● EXERCISE GOAL: Stop after the line that contains "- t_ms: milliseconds"; until then, restate each line of the entries word for word from the very first.
= = = = =
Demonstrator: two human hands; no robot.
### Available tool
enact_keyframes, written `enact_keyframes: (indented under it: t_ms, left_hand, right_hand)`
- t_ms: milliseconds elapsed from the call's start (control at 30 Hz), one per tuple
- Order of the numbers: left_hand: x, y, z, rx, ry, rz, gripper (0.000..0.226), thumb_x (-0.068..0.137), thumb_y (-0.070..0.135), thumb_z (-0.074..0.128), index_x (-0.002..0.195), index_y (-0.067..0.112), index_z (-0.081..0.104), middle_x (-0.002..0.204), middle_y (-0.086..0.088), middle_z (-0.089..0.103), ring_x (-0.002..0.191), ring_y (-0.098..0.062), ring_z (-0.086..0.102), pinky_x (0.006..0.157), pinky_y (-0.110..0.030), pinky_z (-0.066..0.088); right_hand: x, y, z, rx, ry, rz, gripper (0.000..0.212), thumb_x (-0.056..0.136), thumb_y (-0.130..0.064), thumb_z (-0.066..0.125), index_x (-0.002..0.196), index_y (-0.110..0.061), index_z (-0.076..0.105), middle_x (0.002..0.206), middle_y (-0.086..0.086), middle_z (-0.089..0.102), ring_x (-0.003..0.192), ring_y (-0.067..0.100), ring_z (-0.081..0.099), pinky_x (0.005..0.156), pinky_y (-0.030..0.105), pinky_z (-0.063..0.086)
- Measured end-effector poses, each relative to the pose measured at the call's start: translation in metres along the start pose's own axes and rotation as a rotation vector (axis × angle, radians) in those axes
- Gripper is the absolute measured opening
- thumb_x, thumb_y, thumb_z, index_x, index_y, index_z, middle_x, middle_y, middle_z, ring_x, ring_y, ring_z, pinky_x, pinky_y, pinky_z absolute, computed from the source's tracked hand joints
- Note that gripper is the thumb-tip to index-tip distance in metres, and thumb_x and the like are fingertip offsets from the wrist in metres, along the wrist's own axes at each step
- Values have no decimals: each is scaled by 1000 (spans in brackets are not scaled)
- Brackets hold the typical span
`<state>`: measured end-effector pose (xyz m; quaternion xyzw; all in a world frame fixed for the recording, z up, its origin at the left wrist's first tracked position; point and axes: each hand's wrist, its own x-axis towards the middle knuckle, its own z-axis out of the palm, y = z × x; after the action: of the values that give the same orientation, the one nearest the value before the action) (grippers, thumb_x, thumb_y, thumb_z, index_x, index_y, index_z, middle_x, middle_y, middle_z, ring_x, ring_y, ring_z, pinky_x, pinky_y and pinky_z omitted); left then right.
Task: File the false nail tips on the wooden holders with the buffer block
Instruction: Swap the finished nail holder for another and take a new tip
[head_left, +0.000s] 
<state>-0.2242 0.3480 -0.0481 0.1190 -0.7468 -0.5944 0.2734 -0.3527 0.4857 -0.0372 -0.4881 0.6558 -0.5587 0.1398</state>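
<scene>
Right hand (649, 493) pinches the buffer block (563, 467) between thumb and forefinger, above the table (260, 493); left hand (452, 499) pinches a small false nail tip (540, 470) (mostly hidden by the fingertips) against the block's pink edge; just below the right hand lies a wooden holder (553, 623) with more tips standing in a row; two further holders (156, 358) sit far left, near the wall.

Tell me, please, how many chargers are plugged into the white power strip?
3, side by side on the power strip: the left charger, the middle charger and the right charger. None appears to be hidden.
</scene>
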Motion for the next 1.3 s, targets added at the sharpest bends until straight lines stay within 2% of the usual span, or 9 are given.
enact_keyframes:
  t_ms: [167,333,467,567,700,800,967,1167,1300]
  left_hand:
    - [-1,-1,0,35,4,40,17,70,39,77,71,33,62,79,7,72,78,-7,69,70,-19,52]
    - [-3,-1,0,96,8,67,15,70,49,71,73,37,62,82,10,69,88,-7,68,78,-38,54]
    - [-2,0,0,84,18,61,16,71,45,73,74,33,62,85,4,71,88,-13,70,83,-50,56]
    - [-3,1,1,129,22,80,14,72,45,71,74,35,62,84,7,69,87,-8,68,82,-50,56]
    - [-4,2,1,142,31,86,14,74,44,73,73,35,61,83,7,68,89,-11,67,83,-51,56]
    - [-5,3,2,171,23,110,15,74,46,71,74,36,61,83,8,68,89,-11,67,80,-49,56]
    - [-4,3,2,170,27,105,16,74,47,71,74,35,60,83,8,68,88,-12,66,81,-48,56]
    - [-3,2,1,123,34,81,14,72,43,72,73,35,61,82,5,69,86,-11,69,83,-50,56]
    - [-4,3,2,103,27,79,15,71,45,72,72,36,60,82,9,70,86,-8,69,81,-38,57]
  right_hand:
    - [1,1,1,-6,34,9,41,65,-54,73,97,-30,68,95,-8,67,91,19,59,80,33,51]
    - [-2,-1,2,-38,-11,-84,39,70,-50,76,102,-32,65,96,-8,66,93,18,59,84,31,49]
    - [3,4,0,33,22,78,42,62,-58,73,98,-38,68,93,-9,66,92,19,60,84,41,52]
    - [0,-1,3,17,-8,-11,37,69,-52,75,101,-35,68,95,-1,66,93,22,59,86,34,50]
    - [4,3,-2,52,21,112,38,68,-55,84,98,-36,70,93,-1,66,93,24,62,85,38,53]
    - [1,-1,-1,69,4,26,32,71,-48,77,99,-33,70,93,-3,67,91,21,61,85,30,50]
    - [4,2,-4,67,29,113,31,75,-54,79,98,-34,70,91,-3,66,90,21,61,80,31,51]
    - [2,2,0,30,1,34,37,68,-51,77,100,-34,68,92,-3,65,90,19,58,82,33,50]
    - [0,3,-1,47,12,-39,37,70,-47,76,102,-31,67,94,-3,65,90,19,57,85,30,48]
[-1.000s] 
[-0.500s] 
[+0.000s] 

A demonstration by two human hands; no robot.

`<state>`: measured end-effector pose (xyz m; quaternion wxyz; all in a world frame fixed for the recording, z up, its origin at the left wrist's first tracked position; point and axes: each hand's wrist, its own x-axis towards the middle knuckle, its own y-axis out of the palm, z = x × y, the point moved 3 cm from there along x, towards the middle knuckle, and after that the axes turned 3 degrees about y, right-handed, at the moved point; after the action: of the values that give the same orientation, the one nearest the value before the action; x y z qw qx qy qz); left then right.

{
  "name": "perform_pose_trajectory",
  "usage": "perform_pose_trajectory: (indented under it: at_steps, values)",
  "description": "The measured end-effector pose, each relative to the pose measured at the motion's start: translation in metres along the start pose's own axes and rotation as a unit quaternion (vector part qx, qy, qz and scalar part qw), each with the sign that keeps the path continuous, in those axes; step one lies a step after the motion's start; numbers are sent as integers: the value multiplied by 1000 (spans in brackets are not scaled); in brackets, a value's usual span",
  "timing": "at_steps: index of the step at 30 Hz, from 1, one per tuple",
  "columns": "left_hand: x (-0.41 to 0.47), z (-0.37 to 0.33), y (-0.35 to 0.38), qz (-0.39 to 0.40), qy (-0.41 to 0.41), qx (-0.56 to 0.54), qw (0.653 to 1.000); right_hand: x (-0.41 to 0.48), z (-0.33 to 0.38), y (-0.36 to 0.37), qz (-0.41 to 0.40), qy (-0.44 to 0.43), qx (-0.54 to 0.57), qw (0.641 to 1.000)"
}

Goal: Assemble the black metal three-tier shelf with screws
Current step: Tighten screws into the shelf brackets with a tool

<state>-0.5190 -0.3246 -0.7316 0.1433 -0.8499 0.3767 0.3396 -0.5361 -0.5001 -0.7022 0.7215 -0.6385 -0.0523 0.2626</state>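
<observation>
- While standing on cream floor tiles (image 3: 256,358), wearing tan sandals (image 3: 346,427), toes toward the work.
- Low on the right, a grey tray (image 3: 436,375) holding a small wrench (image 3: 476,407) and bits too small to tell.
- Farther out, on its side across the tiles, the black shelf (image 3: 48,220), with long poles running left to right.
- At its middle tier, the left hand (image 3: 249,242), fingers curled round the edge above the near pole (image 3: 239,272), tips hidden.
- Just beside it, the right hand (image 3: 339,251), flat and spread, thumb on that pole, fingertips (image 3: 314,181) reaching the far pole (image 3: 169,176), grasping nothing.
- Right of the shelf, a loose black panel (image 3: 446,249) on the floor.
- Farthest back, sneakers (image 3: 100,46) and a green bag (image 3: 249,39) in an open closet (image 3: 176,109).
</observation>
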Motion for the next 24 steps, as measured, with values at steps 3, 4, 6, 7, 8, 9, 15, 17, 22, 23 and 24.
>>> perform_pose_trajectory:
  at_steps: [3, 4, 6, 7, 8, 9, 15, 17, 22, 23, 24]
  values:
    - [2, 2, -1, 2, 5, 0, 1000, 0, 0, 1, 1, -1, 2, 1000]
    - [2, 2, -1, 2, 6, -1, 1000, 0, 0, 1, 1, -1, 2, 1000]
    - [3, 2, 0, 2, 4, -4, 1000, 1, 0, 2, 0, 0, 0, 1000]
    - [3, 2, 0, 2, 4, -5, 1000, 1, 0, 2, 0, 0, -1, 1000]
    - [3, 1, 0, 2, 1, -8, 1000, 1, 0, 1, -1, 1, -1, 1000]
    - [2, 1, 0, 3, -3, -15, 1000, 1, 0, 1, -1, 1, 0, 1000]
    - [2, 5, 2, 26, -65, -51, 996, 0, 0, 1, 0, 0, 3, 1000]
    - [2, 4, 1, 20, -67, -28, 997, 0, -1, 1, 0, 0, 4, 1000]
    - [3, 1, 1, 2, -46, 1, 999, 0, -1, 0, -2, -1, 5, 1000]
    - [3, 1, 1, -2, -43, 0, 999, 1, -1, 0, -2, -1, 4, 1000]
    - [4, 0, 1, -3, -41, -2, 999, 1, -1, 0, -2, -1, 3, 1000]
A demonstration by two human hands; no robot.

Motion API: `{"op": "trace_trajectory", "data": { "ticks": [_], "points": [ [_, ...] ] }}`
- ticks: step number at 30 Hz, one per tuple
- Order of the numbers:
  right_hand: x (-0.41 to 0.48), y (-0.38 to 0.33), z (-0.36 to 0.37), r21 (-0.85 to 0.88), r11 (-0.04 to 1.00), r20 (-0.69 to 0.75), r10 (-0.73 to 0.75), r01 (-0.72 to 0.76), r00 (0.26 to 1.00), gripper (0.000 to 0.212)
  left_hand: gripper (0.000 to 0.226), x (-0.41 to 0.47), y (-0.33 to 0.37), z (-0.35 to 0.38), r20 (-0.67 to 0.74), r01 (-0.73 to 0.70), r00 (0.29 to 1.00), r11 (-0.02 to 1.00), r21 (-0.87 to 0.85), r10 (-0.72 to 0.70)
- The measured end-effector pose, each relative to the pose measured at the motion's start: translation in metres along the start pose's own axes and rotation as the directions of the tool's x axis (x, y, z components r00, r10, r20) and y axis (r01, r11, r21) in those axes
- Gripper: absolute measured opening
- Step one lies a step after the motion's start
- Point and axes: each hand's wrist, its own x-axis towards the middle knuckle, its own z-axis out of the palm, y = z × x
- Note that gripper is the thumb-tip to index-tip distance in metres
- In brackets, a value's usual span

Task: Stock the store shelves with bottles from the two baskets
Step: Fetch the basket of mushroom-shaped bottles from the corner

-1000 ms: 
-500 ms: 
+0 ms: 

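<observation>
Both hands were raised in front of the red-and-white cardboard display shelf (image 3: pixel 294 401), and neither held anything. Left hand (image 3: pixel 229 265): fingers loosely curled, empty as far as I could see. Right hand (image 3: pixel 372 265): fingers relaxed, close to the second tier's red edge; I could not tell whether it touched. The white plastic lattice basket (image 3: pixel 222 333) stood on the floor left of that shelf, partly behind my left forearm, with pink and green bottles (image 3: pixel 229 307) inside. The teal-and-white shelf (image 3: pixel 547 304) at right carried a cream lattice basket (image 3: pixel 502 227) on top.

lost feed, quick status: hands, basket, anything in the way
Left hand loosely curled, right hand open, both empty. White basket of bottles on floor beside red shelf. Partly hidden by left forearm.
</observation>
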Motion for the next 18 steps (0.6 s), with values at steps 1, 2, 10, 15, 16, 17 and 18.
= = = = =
● TASK OUTPUT:
Demonstrator: two human hands; no robot.
### Available tool
enact_keyframes, written `enact_keyframes: (indented under it: t_ms, left_hand, right_hand)`
- t_ms: milliseconds elapsed from the call's start (control at 30 Hz), one per tuple

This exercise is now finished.